Я рассказала про свою поездку на подмосковный аэродром и про то, какое странное впечатление на меня произвел изуродованный восточный парень. Разумеется, я перекачала в Сашин мобильник и номер телефона своего инструктора, и все данные аэроклуба.
– И вот еще что!
– Да?
– Мне кажется, точнее, я уверена, что тот мерзкий тип, что был за рулем «Мерседеса» там, на аэродроме, также сидел в одном с нами бизнес-зале в Москве. Я не видела, чтобы они общались между собой… и мне это показалось странным…
За Сашей уже приехала машина. Водитель поднялся в отделение, чтобы помочь ему нести вещи. Вещей набралось неполная спортивная сумка, и Саша попросил водителя подождать две минуты внизу. Коренастый турок-таксист постучал ногтем по циферблату своих наручных часов и оставил нас одних.
Теперь уже я сама подошла к Саше и поцеловала его:
– И я тебя люблю… по-моему… – выдавила я несколько виновато.
– Постарайся в ближайшее время уточнить.
Мне не понравился его ответ. Похоже, он вышел из палаты, ощущая себя победителем.
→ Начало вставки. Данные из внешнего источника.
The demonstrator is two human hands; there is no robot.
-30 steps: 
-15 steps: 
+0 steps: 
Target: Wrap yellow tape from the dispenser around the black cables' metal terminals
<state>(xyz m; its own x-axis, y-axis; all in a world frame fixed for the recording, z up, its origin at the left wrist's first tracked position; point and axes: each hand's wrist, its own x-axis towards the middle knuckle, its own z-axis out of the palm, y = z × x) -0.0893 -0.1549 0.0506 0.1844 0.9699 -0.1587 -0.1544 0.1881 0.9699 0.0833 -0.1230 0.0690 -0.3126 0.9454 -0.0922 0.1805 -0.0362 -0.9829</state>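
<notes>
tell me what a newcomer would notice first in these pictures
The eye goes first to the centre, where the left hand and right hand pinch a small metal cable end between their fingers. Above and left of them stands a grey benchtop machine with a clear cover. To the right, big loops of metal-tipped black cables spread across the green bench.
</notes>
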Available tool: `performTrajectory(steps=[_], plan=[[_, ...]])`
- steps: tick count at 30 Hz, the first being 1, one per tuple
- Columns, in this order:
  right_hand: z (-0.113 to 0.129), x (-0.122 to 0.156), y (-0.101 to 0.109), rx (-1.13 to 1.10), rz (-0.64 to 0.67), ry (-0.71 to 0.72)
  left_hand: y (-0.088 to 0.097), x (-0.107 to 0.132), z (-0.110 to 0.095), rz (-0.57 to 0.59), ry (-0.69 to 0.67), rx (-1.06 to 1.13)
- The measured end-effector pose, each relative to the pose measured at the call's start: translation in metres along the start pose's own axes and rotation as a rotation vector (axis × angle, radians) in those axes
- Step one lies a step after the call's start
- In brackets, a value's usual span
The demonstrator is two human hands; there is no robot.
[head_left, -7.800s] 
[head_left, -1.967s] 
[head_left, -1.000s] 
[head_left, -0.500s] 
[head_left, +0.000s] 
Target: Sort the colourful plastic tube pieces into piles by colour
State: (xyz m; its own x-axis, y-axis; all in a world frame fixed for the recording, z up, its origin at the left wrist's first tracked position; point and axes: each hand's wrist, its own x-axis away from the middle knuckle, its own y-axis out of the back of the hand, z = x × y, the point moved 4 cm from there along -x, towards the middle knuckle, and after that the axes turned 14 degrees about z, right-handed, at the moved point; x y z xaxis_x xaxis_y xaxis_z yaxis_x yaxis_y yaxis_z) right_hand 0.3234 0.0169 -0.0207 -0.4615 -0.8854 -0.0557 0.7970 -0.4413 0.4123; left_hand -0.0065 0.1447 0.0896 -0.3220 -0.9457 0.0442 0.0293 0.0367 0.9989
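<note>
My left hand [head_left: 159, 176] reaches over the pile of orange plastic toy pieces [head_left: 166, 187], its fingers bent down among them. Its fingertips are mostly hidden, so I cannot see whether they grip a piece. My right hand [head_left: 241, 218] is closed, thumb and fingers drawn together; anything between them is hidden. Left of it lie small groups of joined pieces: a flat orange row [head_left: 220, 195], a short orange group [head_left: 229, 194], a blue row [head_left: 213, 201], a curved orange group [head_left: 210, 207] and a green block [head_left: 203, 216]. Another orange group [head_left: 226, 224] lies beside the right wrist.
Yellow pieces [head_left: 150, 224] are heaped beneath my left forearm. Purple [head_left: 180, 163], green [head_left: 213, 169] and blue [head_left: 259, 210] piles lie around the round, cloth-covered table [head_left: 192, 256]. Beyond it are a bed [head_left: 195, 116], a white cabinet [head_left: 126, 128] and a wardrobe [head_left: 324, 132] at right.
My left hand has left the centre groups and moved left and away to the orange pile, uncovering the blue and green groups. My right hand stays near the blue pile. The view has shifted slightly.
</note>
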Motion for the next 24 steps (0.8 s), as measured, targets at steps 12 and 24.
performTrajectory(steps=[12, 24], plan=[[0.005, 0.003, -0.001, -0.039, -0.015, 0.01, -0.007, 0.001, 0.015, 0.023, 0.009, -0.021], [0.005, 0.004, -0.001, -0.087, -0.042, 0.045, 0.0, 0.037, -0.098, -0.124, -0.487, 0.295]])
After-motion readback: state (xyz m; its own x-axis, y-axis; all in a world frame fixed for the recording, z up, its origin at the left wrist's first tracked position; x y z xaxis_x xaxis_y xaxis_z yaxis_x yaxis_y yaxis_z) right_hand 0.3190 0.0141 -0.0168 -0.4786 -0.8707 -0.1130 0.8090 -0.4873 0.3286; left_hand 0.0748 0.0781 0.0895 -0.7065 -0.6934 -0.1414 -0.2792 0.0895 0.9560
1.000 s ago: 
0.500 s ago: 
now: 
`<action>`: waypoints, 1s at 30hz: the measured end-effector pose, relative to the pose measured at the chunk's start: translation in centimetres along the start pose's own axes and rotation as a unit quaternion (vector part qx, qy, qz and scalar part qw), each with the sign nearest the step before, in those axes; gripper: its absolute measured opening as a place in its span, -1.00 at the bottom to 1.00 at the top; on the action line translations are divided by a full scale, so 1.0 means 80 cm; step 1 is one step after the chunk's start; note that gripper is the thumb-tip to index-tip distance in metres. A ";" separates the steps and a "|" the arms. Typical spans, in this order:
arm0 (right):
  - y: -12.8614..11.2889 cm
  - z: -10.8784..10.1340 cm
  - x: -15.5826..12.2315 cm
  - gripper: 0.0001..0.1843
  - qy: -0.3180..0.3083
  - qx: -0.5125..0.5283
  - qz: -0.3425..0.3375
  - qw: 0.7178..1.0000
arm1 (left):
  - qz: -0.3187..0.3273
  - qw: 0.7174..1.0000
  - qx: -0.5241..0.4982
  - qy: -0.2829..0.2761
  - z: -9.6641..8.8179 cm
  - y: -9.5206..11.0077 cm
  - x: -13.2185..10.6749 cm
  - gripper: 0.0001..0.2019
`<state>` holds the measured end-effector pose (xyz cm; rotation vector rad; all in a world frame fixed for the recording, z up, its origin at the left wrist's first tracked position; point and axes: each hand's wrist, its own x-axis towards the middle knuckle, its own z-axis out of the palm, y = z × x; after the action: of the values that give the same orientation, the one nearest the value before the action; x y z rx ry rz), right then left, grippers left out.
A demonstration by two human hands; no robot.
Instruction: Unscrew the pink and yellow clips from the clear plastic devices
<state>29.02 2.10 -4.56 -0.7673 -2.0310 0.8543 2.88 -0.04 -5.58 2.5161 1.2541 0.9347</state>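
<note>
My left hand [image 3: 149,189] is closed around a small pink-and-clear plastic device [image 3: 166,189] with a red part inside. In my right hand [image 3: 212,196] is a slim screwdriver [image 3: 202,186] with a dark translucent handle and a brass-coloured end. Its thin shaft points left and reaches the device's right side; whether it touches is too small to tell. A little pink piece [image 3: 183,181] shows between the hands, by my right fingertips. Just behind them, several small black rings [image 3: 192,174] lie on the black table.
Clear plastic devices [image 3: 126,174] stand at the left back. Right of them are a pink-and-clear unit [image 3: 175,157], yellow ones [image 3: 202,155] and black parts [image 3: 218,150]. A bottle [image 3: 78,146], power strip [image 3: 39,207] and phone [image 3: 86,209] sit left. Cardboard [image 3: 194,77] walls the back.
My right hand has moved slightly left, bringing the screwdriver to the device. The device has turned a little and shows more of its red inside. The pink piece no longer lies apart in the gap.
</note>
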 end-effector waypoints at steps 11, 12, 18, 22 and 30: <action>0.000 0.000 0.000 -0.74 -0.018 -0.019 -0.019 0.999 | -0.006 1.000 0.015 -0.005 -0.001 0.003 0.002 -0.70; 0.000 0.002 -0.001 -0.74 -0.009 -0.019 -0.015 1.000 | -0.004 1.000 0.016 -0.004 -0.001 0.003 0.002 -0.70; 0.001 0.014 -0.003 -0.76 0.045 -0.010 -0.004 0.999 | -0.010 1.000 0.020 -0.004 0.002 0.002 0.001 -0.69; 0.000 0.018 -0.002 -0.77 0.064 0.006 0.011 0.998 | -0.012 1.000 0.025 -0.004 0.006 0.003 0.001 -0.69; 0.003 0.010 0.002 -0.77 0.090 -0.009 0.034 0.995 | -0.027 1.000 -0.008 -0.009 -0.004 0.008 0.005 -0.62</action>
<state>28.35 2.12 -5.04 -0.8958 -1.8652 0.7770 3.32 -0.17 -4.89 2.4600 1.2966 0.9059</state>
Ну и пусть, главное, чтобы я не была при этом побежденной. А этому не бывать!
Не рассчитывая на то, что Воронов обернется, я все же вышла в коридор, заполненный возвращавшимися с обеда больными. Миновав пост, Саша все же обернулся. И тогда я, еще раз вспомнив про наше ночное фиаско, распахнула ворот халата и повела плечами так, чтобы мои груди покачались на прощание. В шутливом смущении Саша прикрыл глаза и выбежал из отделения. Я смеялась вслед, пока в мою левую грудь не воткнулся своим длинным носом старичок в толстенных очках, заляпанных картофельным пюре. Сосредоточенно вытирая рот бумажной салфеточкой, подслеповатый дедок просто не видел, куда он бредет. А может, и видел…
Эфиопский попутчик
Когда я уезжала из Бергена, моросящий дождь сменился невиданной силы ливнем. Теперь я наконец поняла, что местные жители называют плохой погодой, в отличие от обычной, по их мнению, хорошей. В качестве компенсации за пережитое я получила от авиакомпании билет первого класса до Нью-Йорка через Франкфурт. Российские перевозчики регулярные полеты в Берген не выполняли, и им было проще заплатить конкурентам за европейский транзит, чем тащить меня назад в Москву.